RECORDS SHOWN
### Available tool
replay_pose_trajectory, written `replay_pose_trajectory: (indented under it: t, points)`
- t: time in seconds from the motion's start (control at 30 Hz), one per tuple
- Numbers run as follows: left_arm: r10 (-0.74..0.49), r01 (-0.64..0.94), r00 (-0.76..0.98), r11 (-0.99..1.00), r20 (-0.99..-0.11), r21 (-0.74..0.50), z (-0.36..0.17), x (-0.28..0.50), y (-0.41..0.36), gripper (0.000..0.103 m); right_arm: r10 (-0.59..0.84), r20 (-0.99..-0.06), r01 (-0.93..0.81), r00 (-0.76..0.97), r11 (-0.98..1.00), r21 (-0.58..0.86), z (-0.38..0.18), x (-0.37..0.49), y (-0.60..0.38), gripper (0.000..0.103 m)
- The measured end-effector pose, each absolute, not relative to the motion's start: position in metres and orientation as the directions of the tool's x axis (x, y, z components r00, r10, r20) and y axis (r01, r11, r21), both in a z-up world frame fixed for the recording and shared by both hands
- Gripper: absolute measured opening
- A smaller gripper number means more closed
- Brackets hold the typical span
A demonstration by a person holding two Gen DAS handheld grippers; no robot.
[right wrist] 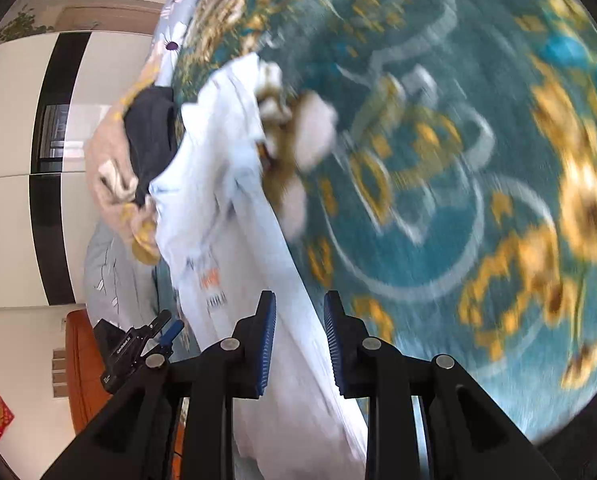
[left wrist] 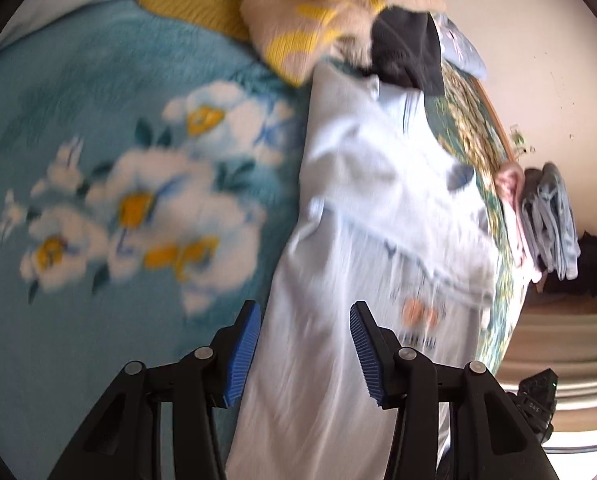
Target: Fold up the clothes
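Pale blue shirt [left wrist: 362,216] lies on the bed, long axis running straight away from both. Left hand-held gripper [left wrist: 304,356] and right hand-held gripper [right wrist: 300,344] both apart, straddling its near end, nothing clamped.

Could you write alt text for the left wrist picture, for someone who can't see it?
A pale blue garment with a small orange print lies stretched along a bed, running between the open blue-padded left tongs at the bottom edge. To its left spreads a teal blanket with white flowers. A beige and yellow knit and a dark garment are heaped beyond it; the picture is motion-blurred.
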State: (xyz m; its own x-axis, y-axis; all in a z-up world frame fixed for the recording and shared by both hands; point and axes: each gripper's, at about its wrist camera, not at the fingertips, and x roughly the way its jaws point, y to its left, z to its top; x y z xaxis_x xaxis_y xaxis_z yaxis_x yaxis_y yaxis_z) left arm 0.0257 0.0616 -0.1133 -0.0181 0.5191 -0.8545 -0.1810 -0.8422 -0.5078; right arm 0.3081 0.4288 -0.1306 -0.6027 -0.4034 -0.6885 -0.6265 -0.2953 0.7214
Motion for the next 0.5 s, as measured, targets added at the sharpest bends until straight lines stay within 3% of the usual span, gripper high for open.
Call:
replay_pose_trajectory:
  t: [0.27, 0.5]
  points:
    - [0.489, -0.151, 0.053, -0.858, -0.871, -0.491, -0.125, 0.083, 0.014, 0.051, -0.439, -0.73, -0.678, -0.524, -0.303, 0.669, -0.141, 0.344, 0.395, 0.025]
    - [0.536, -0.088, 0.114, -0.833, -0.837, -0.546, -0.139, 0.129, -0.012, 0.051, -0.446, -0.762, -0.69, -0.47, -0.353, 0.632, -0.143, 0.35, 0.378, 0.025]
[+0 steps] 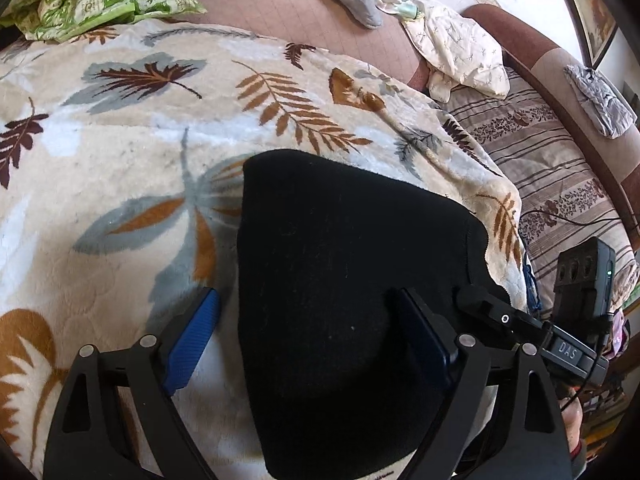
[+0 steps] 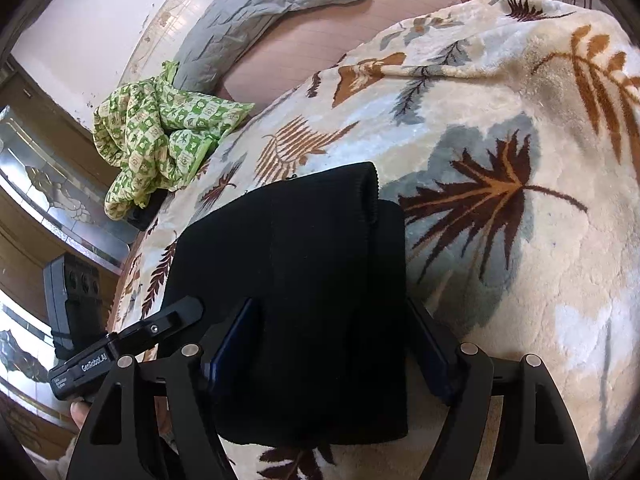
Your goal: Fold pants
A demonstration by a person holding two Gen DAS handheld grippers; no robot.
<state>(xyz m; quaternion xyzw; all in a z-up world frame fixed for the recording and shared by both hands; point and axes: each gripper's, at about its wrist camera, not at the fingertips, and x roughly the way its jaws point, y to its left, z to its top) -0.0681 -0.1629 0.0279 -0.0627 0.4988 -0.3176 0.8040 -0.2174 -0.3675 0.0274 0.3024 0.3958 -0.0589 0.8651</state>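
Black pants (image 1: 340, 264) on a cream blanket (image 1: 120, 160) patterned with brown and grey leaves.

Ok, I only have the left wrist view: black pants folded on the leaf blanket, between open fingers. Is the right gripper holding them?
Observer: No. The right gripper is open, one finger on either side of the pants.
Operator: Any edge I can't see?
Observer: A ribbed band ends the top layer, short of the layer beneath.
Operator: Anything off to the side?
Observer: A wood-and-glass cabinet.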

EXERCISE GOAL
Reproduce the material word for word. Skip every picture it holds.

FINISHED TASK
### Available tool
replay_pose_trajectory, written `replay_pose_trajectory: (indented under it: t, points)`
- t: time in seconds from the motion's start (control at 30 Hz), one per tuple
- Numbers run as follows: left_arm: r10 (-0.74..0.49), r01 (-0.64..0.94), r00 (-0.76..0.98), r11 (-0.99..1.00), r20 (-0.99..-0.11), r21 (-0.74..0.50), z (-0.36..0.17), x (-0.28..0.50), y (-0.41..0.36), gripper (0.000..0.103 m); right_arm: r10 (-0.59..0.84), r20 (-0.99..-0.06), r01 (-0.93..0.81), r00 (-0.76..0.97), r11 (-0.98..1.00), r21 (-0.58..0.86), z (-0.38..0.18), x (-0.37..0.49), y (-0.60..0.38), gripper (0.000..0.103 m)
- The measured end-effector pose, each absolute, not relative to the motion's start: position in metres and orientation as the directions of the tool's x axis (x, y, z components r00, r10, r20) and y axis (r01, r11, r21), both in a z-up world frame fixed for the recording and shared by both hands
- Gripper: absolute measured opening
- A smaller gripper number means more closed
- Brackets hold the typical span
A demonstration by a person holding two Gen DAS handheld grippers; no robot.
[right wrist] 
[left wrist] 
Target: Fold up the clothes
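Pale blue shirt [left wrist: 362,216] lies on the bed, long axis running straight away from both. Left hand-held gripper [left wrist: 304,356] and right hand-held gripper [right wrist: 300,344] both apart, straddling its near end, nothing clamped.

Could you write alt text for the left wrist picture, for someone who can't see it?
A pale blue garment with a small orange print lies stretched along a bed, running between the open blue-padded left tongs at the bottom edge. To its left spreads a teal blanket with white flowers. A beige and yellow knit and a dark garment are heaped beyond it; the picture is motion-blurred.
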State: (xyz m; its own x-axis, y-axis; all in a z-up world frame fixed for the recording and shared by both hands; point and axes: each gripper's, at about its wrist camera, not at the fingertips, and x roughly the way its jaws point, y to its left, z to its top; x y z xaxis_x xaxis_y xaxis_z yaxis_x yaxis_y yaxis_z) left arm 0.0257 0.0616 -0.1133 -0.0181 0.5191 -0.8545 -0.1810 -0.8422 -0.5078; right arm 0.3081 0.4288 -0.1306 -0.6027 -0.4034 -0.6885 -0.6265 -0.2953 0.7214
Motion for the next 0.5 s, as measured, targets added at the sharpest bends until straight lines stay within 3% of the usual span, gripper high for open.
Call:
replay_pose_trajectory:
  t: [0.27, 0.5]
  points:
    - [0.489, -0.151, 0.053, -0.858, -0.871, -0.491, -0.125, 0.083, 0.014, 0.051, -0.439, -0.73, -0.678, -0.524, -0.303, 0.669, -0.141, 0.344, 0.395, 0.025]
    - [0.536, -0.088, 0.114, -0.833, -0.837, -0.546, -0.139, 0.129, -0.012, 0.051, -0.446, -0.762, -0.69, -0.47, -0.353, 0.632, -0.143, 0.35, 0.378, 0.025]
[+0 steps] 
[+0 steps] 
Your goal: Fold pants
A demonstration by a person holding two Gen DAS handheld grippers; no robot.
<state>(xyz m; quaternion xyzw; all in a z-up world frame fixed for the recording and shared by both hands; point and axes: each gripper's, at about its wrist camera, not at the fingertips, and x roughly the way its jaws point, y to its left, z to its top) -0.0681 -0.1629 0.0279 -0.0627 0.4988 -0.3176 0.8040 -0.2174 -0.3675 0.0274 0.3024 0.3958 -0.0589 0.8651</state>
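Black pants (image 1: 340, 264) on a cream blanket (image 1: 120, 160) patterned with brown and grey leaves.

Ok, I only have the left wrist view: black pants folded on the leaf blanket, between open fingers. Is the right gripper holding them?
Observer: No. The right gripper is open, one finger on either side of the pants.
Operator: Any edge I can't see?
Observer: A ribbed band ends the top layer, short of the layer beneath.
Operator: Anything off to the side?
Observer: A wood-and-glass cabinet.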

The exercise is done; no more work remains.